What you have to do — What you return should match the data exactly, from the first line to the last.

Exercise data —
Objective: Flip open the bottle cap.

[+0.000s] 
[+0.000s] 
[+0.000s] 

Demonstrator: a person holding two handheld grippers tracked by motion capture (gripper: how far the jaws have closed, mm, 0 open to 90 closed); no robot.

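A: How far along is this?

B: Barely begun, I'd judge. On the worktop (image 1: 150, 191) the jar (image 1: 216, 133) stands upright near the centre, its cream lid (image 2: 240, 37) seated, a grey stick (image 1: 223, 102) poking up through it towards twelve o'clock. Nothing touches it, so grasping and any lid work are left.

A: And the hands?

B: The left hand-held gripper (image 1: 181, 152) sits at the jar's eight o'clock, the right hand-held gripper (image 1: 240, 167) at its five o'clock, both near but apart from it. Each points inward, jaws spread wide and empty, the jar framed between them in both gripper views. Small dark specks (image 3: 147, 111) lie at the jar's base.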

Reply to the task —
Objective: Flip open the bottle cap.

[+0.000s] 
[+0.000s] 
[+0.000s] 

Demonstrator: a person holding two handheld grippers tracked by motion capture (gripper: how far the jaws have closed, mm, 0 open to 90 closed); no robot.

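A: How far along is this?

B: Barely begun, I'd judge. On the worktop (image 1: 150, 191) the jar (image 1: 216, 133) stands upright near the centre, its cream lid (image 2: 240, 37) seated, a grey stick (image 1: 223, 102) poking up through it towards twelve o'clock. Nothing touches it, so grasping and any lid work are left.

A: And the hands?

B: The left hand-held gripper (image 1: 181, 152) sits at the jar's eight o'clock, the right hand-held gripper (image 1: 240, 167) at its five o'clock, both near but apart from it. Each points inward, jaws spread wide and empty, the jar framed between them in both gripper views. Small dark specks (image 3: 147, 111) lie at the jar's base.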

This exercise requires no further work.